Copy, from the material below, each line where "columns" shows up.

*** Data segment Section Begins ***

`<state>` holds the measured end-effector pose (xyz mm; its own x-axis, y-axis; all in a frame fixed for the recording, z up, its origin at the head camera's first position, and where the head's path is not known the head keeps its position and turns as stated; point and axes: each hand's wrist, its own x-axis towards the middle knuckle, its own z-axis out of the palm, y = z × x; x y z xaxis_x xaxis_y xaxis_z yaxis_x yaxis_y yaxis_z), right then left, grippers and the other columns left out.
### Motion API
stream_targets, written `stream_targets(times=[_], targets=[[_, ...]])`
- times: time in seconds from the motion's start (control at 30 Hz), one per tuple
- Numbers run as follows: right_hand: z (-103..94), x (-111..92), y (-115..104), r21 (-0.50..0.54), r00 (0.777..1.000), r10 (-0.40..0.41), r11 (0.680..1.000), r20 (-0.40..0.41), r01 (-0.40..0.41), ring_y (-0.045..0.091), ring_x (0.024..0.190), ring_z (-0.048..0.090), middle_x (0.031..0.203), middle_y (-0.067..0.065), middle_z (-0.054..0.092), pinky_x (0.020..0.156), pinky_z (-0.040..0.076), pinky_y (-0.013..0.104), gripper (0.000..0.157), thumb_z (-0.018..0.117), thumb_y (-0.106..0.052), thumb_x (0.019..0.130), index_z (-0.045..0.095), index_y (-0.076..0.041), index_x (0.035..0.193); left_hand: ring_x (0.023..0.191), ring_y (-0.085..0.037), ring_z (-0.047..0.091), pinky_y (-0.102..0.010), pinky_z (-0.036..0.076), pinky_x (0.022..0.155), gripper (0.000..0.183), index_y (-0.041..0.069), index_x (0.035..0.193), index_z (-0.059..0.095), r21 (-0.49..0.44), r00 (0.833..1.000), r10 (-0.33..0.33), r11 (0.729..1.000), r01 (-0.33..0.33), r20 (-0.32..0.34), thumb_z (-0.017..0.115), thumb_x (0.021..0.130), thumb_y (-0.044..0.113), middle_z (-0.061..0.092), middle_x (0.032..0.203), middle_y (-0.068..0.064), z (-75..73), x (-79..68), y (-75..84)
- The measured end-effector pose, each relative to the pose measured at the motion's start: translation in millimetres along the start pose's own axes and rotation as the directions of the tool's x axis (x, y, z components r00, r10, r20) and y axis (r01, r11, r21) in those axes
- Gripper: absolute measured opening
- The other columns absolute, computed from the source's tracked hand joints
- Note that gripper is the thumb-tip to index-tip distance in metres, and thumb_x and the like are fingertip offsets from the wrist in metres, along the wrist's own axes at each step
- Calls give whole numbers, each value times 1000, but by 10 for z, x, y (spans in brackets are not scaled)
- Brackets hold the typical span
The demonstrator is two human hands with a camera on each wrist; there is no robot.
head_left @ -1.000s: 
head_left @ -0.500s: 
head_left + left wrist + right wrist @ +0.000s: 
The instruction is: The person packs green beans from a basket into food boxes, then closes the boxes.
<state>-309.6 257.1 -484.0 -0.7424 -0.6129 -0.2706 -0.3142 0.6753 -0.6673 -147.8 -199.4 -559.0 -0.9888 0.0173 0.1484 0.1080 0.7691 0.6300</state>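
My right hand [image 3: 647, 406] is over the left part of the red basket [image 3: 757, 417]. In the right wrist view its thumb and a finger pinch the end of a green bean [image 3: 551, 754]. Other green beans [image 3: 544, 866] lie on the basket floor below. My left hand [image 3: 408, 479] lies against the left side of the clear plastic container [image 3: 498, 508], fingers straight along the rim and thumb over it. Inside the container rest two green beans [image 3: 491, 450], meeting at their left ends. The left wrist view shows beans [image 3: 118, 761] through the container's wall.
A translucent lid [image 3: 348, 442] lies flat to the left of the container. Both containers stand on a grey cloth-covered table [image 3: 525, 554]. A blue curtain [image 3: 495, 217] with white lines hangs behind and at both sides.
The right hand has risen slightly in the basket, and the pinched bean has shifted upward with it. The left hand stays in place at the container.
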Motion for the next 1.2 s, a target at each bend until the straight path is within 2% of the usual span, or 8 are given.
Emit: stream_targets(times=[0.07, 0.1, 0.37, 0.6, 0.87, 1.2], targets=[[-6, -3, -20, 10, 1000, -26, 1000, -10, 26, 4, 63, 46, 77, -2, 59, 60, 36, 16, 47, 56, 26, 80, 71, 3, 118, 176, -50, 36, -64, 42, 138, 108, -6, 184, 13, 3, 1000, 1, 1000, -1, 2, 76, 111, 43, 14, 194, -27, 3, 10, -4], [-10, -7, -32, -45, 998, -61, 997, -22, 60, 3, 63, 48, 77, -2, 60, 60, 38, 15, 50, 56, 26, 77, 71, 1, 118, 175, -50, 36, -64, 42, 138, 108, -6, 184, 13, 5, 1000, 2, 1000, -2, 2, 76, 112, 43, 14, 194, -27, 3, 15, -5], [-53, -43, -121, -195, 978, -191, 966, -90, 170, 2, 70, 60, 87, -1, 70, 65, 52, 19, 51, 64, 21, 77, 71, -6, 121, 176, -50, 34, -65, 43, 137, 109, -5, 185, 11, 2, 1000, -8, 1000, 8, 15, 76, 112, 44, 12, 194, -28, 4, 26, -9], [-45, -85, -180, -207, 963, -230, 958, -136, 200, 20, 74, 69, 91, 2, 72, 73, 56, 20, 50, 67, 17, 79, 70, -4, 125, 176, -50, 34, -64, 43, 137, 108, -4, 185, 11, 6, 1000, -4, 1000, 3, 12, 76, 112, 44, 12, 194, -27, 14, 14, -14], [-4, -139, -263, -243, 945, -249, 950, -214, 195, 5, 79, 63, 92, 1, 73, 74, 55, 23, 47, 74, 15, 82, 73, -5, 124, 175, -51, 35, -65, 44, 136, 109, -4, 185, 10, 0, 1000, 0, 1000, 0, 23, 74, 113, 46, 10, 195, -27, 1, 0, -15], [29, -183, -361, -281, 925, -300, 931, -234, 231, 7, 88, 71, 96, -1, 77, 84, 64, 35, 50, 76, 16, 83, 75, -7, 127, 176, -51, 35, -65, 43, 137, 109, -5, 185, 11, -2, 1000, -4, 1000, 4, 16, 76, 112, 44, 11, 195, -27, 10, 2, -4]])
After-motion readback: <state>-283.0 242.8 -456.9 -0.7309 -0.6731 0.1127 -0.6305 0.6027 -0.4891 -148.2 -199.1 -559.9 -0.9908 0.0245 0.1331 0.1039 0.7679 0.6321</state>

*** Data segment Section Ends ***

* _Reply_
`<state>` holds the measured end-effector pose (xyz mm; its own x-axis, y-axis; all in a frame fixed for the recording, z up, its origin at the head camera's first position, and where the head's path is not known the head keeps its position and turns as stated; point and axes: each hand's wrist, its own x-axis towards the middle knuckle, its own z-axis out of the palm, y = z × x; x y z xaxis_x xaxis_y xaxis_z yaxis_x yaxis_y yaxis_z), right then left, grippers and the other columns left out.
- The other columns absolute, computed from the source's tracked hand joints

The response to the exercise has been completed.